Верно, верно, был серый, пыльный, холодный день в конце августа, институтский физрук вез в трамвае Егора и еще человек пять из недавней абитуры на водную станцию: почему-то каждому зачисленному полагалось проплыть стометровку любым стилем. Долго мерзли под ветром на бонах, наконец Егор решился и, одурев от ледяной воды, первым ткнулся в резиновую набойку финиша. Окоченевшие, они зашли в первый же магазин, купили водки и в трамвай запрыгивали веселыми.
Таким Егор и явился на первое курсовое собрание — веселым, общительным, упоенным высотой, которой достиг («Как-никак, было тринадцать человек на место, а он, представьте себе, зачислен»), у двадцатой аудитории прохаживались равные ему — баловни и счастливцы. И он, ободренный выпивкой, принадлежностью к касте поступивших, без усилия стал играть роль широкого, свойского парня.
— Ребята, чего мы болтаемся поодиночке, — громко сказал тогда Егор. — Давайте знакомиться. Пока за руку, а после собрания предлагаю за столом.
Он обходил всех, протягивал руку, от улыбки скоро заболели скулы, но решил тянуть до победного. Витя стоял у витрины, читал старую газету. Егор хлопнул его по плечу:
— А тебя как? Давай обрубок.
Витя медленно повернулся, в темных глазах — холодность и неприязнь.
— Меня — Виктор. А вас?
— Егор. Да ты брось, если хочешь, на брудершафт выпьем.
— Не хочу и настаиваю на «вы». — У него задрожала складка над переносицей, он отвернулся, так и не подав руки.
Егор млел рядом, пламенел, сверкая стыдливо-потным глянцем, — охота знакомиться мгновенно исчезла. «Ну, рожа спесивая, я еще с тобой посчитаюсь», — думал он тогда.
А сейчас думает так: «Может, правда в Вите одна спесь и была, а мне казалось — достоинство охраняет, собственную честь блюдет! Из-за спеси и замкнутость, и вежливость, и вечная многозначительность?
Оставь, не сочиняй! Просто тебе хочется какую-нибудь заковырку найти. Нечестно, нечестно. Ведь Витя потом другим оказался».

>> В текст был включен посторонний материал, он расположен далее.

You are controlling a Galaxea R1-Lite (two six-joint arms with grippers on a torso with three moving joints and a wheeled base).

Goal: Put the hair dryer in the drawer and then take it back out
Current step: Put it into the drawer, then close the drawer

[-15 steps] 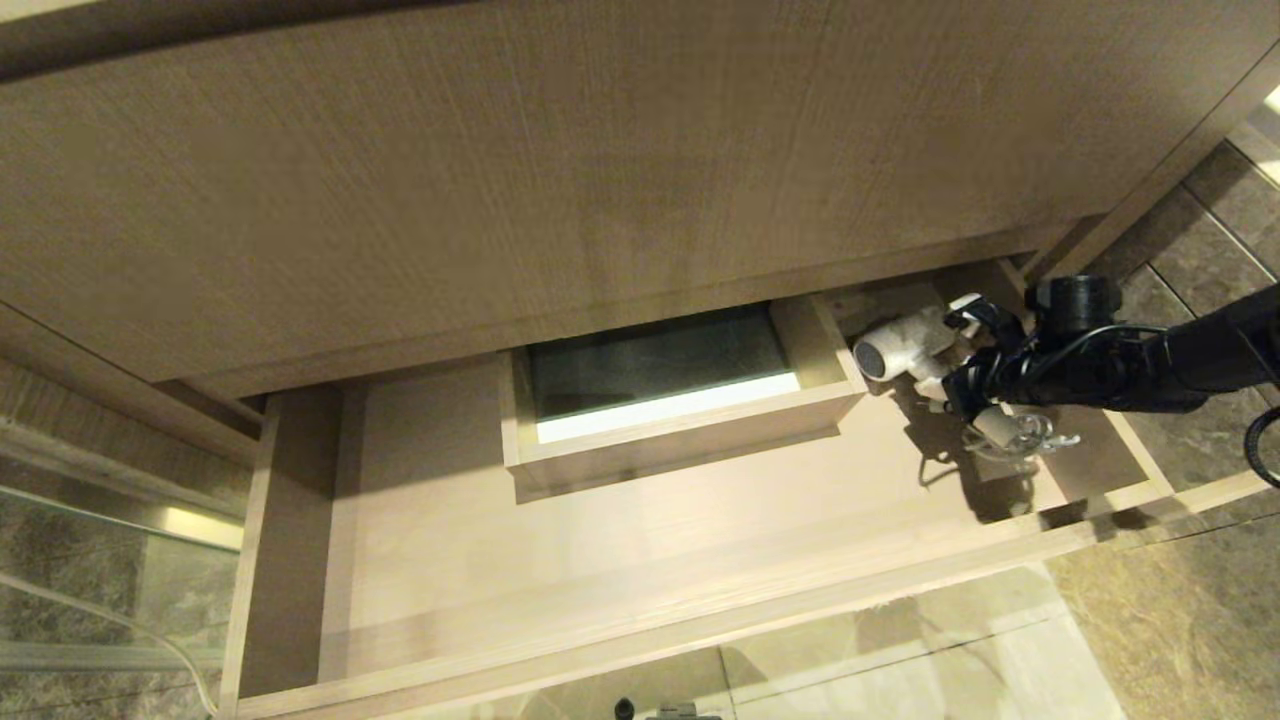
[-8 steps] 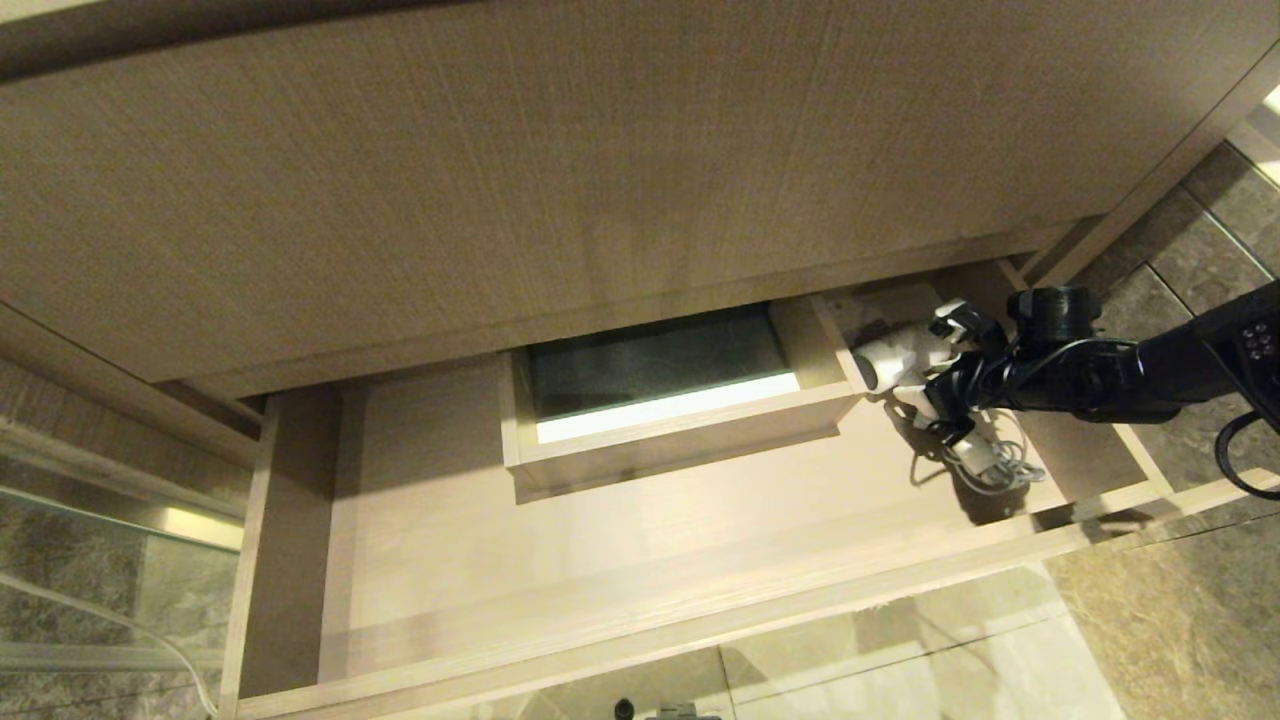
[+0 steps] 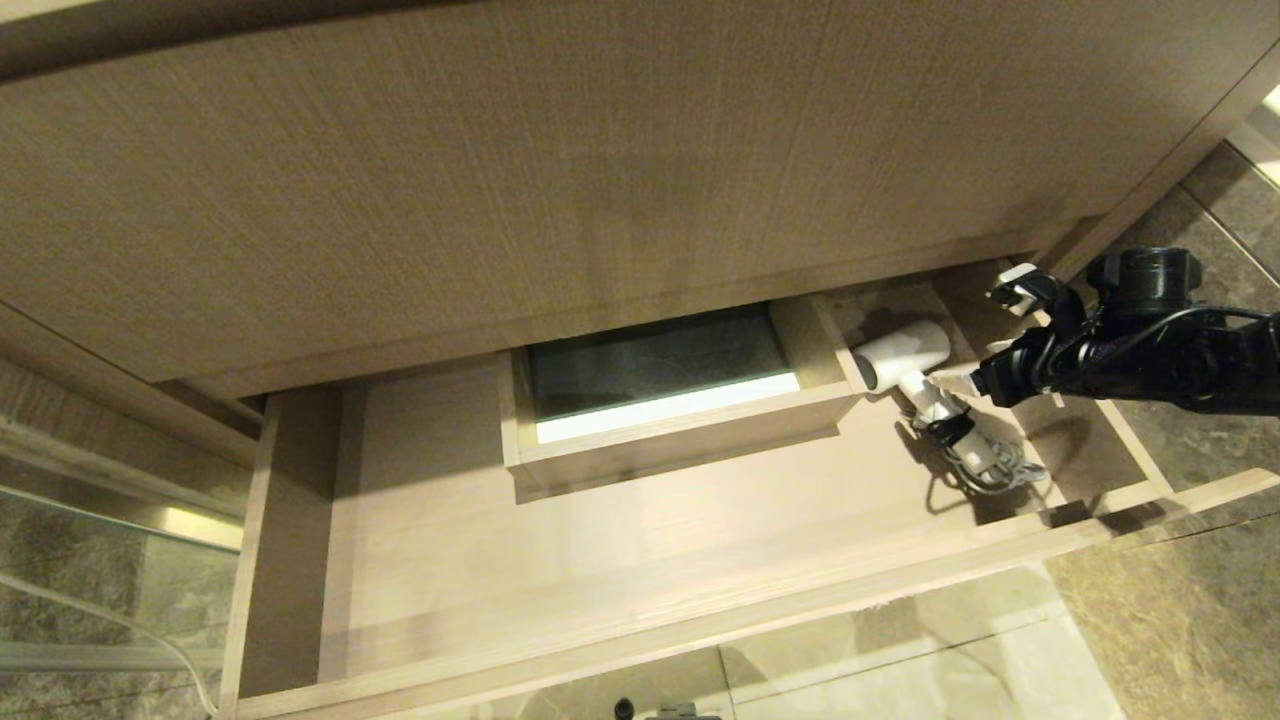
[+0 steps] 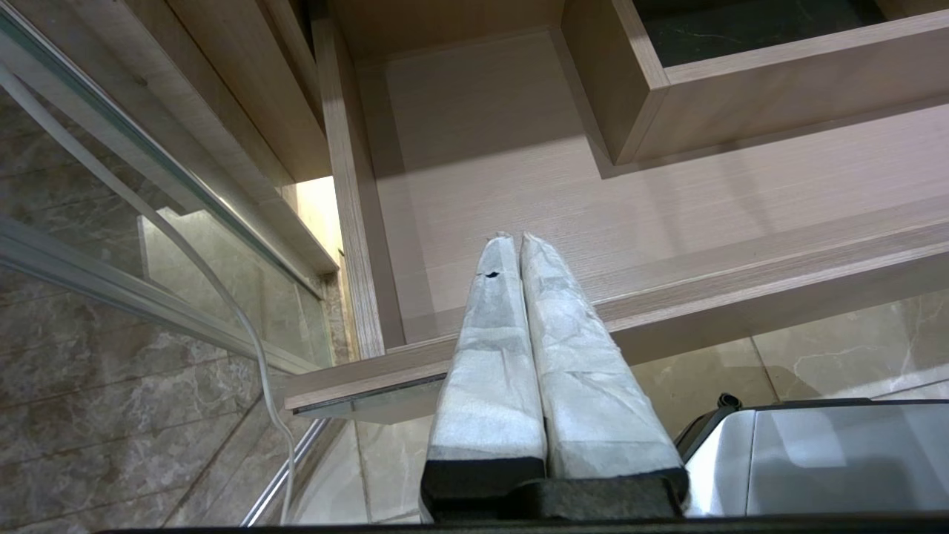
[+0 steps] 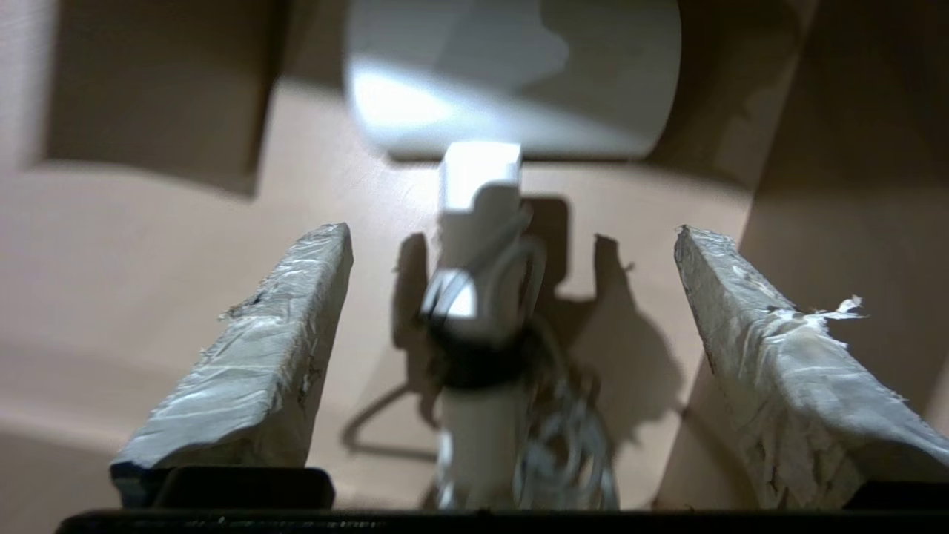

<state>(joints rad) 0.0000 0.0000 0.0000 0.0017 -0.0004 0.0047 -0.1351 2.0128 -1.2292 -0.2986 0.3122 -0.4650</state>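
The hair dryer (image 3: 905, 356) is seen lying on the floor of the open drawer (image 3: 640, 540), at its right end, with its cord beside the handle. The right gripper (image 3: 990, 335) is held spread wide above it, grasping nothing. The left gripper (image 4: 517, 239) is kept pressed together, parked over the drawer's front edge.

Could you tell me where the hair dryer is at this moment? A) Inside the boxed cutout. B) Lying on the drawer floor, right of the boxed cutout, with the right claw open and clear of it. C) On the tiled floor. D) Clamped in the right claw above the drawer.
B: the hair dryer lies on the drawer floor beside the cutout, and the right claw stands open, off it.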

Потом, потом… Они ехали в колхоз, посредине вагона зыбился желтый круг от «летучей мыши», в этом кругу хохотали и пели ребята, а Егор никак не мог присоединиться к ним: чувствовал какую-то неловкость. Он ежился, ерзал на нарах, устраиваясь поудобнее, оттягивал воротник свитера — неловкость не проходила. Случайно он глянул в правый темный угол вагона и вздрогнул: в сумеречной, холодной серости четко белело Витино лицо. Глаз не было видно, но Егор знал наверняка, что они следят за каждой его улыбкой, гримасой, за каждым поворотом. И блестят, блестят, излучают в темноту презрение. «Чего ему надо? Чего он так смотрит?»